VI. Argumentation de l’employeur

[35] L’avocate de l’employeur a mentionné le libellé révisé à l’appendice « P » et a soutenu que le travail exécuté par la fonctionnaire n’est pas considéré comme un produit aéronautique.

[36] Elle a cité la décision rendue par la Commission dans Chafe c. Conseil du Trésor (ministère des Pêches et des Océans), 2010 CRTFP 112, au paragraphe 50, en tant qu’autorité pour la proposition selon laquelle les arbitres de grief peuvent uniquement interpréter la convention collective. Ils ne devraient pas y apporter des modifications ou des ajouts.
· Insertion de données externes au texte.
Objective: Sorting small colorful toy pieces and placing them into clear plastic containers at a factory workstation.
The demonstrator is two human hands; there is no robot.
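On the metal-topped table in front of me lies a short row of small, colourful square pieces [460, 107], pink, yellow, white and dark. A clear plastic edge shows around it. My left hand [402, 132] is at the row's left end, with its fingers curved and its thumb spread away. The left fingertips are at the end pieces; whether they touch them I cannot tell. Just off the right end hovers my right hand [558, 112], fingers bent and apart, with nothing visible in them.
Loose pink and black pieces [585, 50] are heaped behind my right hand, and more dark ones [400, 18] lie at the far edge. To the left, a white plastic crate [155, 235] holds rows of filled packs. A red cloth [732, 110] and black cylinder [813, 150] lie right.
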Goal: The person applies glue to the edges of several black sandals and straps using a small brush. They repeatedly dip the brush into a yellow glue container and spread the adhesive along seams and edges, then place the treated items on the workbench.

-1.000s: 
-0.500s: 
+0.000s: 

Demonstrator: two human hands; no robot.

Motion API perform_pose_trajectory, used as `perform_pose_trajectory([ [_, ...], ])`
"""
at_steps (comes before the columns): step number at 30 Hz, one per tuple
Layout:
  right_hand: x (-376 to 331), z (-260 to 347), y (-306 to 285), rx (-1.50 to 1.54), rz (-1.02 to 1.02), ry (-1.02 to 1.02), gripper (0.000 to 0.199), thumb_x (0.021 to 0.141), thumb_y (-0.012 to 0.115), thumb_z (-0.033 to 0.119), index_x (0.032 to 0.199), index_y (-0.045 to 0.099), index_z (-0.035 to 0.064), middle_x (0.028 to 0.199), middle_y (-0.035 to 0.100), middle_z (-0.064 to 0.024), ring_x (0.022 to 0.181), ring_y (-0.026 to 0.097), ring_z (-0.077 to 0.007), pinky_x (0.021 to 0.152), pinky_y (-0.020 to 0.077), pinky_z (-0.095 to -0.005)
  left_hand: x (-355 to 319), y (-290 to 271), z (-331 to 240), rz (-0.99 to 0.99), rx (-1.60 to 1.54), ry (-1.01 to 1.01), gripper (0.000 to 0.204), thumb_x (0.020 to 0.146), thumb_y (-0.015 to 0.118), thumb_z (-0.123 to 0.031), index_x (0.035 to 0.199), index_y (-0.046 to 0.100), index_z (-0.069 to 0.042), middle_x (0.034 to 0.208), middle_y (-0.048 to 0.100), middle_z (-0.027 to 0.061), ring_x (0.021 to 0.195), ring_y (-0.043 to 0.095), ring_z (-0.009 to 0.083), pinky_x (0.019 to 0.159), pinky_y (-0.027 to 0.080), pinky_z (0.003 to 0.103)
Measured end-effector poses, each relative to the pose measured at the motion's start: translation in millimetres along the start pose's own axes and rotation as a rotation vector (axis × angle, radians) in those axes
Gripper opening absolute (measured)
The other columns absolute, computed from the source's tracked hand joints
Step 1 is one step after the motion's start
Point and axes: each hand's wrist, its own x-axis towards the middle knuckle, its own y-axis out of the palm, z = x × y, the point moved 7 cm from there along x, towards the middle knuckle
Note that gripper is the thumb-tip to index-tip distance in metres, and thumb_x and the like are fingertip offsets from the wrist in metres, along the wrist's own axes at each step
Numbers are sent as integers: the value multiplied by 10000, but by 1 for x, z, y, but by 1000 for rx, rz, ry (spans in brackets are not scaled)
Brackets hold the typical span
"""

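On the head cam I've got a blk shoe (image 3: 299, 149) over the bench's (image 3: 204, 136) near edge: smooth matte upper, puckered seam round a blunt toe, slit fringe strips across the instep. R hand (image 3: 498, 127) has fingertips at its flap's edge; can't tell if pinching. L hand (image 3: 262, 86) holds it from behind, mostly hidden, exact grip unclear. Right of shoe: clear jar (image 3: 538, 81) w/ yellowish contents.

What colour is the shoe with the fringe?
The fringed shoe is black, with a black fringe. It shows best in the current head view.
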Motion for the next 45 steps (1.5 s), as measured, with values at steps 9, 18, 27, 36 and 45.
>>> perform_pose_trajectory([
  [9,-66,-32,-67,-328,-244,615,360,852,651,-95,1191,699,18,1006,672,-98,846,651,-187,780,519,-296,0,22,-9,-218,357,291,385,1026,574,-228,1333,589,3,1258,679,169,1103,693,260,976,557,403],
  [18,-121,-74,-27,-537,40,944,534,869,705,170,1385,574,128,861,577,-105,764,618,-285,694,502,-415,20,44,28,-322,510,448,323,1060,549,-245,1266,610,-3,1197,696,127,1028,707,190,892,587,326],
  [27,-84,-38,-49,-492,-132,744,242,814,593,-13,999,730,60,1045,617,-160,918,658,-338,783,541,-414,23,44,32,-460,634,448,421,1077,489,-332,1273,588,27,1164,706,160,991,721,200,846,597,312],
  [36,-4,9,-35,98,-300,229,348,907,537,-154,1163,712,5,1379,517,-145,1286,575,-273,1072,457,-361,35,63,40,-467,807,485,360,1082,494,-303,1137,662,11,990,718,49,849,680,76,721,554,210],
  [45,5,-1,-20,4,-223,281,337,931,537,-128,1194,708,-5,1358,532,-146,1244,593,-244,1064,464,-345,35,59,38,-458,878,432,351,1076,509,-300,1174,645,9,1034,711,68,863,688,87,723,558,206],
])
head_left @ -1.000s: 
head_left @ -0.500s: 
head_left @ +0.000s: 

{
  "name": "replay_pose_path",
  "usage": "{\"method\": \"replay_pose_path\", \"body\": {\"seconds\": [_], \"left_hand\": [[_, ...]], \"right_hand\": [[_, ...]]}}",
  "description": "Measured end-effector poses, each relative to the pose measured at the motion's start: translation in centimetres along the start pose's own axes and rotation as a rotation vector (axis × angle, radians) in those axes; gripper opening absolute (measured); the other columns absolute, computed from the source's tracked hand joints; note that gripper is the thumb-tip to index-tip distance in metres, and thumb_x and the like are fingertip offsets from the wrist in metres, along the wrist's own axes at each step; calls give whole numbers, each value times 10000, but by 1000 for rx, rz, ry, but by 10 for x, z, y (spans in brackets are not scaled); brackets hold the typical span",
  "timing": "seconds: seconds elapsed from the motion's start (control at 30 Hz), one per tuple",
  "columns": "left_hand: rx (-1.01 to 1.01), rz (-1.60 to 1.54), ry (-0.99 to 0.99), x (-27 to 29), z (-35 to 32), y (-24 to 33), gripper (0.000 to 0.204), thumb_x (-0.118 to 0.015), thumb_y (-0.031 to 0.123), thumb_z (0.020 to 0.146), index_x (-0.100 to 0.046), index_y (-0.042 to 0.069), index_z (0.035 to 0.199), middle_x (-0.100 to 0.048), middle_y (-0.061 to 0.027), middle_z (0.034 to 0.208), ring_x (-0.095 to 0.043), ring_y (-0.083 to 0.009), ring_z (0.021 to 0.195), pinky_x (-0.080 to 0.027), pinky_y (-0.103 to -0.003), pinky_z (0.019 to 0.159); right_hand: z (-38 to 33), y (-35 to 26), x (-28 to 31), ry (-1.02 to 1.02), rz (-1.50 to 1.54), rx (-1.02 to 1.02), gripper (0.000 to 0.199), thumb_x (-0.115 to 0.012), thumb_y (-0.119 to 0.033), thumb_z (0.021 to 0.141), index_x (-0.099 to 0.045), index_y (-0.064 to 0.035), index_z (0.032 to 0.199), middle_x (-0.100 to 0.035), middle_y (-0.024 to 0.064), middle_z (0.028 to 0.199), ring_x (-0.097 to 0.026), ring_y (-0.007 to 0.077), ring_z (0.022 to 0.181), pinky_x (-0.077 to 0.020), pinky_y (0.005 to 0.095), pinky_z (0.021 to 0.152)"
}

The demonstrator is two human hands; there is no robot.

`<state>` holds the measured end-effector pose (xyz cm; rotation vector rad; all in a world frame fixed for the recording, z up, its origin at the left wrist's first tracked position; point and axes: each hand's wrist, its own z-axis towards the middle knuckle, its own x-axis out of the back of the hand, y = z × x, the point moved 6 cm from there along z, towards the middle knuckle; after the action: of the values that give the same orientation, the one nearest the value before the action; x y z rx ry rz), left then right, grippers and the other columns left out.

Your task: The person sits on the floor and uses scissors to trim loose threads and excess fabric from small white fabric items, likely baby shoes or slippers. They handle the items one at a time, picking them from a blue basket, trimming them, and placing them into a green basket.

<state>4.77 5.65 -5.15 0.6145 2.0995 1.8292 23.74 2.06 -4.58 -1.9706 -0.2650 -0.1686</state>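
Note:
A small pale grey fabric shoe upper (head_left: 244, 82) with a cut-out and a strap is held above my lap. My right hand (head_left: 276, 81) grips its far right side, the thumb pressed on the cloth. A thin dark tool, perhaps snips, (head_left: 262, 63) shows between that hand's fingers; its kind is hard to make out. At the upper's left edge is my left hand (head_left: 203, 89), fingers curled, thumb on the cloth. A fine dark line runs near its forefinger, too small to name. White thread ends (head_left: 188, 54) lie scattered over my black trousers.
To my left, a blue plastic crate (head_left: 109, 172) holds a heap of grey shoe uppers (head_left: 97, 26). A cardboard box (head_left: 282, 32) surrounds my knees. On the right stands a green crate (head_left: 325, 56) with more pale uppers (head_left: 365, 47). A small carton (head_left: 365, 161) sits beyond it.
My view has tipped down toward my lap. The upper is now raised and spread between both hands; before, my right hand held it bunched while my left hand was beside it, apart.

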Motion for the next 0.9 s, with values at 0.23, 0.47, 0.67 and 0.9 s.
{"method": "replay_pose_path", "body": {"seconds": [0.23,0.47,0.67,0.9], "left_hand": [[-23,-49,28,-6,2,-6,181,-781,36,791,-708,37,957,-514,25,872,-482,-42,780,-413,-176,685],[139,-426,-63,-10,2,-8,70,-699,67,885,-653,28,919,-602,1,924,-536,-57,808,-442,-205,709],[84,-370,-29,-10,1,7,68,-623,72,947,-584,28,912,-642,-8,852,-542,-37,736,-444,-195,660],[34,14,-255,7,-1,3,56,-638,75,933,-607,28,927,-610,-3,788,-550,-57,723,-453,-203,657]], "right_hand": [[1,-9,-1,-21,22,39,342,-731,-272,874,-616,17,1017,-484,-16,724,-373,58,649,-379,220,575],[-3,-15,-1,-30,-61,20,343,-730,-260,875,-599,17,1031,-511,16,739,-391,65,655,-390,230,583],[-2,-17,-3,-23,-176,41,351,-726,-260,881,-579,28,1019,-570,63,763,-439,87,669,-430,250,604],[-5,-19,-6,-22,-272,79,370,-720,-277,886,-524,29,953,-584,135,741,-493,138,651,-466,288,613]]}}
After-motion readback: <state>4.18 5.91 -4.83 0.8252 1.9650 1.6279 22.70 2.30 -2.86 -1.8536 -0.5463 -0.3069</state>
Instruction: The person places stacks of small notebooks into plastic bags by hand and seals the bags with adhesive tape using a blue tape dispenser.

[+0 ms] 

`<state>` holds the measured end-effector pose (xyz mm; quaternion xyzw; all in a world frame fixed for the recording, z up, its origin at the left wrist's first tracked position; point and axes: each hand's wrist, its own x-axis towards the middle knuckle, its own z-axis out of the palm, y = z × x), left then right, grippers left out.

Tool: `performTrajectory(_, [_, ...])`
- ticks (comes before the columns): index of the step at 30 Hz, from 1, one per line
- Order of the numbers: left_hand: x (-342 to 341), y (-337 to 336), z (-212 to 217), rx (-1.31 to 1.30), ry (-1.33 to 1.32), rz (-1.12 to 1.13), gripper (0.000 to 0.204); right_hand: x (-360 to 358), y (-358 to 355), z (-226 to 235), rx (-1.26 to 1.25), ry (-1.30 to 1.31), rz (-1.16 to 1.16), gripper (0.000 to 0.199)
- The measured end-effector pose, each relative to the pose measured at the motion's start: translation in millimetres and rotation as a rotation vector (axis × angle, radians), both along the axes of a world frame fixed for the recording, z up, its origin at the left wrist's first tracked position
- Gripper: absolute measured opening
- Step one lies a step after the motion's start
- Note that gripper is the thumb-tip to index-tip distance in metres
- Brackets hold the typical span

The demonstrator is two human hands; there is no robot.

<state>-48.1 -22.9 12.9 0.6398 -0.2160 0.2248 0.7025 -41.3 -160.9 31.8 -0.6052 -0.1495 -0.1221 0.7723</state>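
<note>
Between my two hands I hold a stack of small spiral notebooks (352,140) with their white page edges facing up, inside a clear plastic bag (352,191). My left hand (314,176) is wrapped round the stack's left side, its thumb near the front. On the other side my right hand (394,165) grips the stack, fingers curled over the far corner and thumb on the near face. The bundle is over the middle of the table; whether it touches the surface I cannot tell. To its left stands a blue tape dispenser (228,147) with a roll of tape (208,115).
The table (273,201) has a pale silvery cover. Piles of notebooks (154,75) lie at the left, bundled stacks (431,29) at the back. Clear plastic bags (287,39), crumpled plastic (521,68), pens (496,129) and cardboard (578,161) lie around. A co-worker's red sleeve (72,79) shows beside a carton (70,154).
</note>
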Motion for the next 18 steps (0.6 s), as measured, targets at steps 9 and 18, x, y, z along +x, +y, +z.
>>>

[37] Elle a également indiqué que l’article 229 de la Loi m’interdit spécifiquement d’en arriver à une décision après avoir interprété la convention collective, ce qui pourrait effectivement la modifier, comme il est indiqué dans Delios c. Canada (Procureur général), 2015 CAF 117, au paragraphe 34.

[38] L’avocate de l’employeur a établi une distinction avec Lessard à partir des faits. Elle a indiqué qu’au paragraphe 40 de cette décision, la Commission a déclaré ce qui suit afin d’expliquer comment le fonctionnaire dans cette affaire fabriquait des « matières premières » quand il préparait de la gélatine pour des boîtes de pétri aux fins d’utilisation dans les laboratoires scientifiques et de santé :

40 [...] Les composantes constituent la matière première qui est transformée suivant une méthode, un procédé, une recette spécifique. Ce processus m’apparaît correspondre à une conception générale de ce qu’on entend par un procédé de fabrication [...]

 

[39] L’avocate a également fait valoir que l’argument de l’employeur reposait fondamentalement sur l’existence d’une définition réglementaire de l’expression « produit aéronautique » dans le RAC, et elle a indiqué que je devrais la respecter, contrairement à l’opinion de la fonctionnaire.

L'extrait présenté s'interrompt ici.